DIRECTIONS: All of the lines below need to be copied exactly, apart from the pictures.

[[ DATA PROVIDED open ]]

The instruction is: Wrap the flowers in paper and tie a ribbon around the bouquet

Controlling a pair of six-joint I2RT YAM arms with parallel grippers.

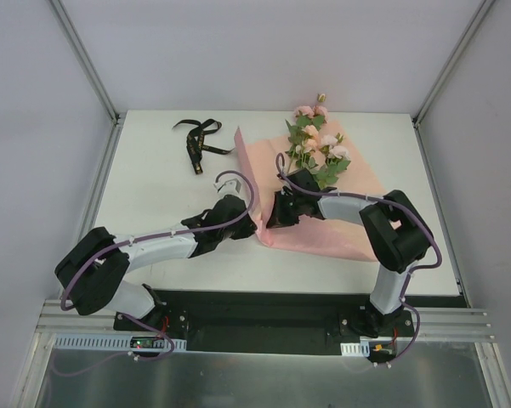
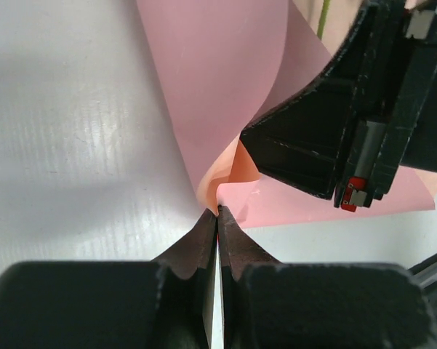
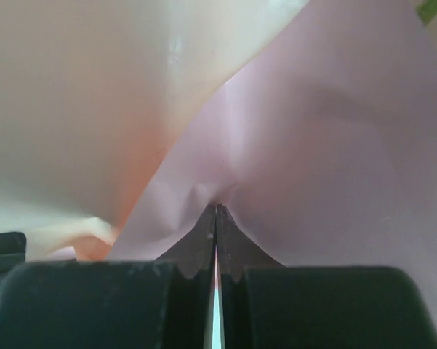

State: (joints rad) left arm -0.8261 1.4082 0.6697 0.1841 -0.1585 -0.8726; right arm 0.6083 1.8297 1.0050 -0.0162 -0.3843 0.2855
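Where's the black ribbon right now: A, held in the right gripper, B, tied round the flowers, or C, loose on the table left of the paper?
C: the ribbon lies loose on the bare table, left of the paper, untied and unheld.

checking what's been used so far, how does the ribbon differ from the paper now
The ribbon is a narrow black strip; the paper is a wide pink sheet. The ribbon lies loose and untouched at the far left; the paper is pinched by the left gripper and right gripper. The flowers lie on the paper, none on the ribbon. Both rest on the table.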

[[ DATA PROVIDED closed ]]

EXERCISE RESPONSE:
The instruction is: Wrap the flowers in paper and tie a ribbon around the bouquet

Controlling a pair of six-joint I2RT YAM arms with parallel grippers.


State: (joints rad) left arm -0.8261 1.4082 0.6697 0.1841 -0.1585 -0.8726; right arm 0.6083 1.8297 1.0050 -0.0162 -0.3843 0.2855
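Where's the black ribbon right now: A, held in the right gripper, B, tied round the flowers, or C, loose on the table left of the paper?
C: the ribbon lies loose on the bare table, left of the paper, untied and unheld.

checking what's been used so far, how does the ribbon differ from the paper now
The ribbon is a narrow black strip; the paper is a wide pink sheet. The ribbon lies loose and untouched at the far left; the paper is pinched by the left gripper and right gripper. The flowers lie on the paper, none on the ribbon. Both rest on the table.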

Nothing further is needed for the answer.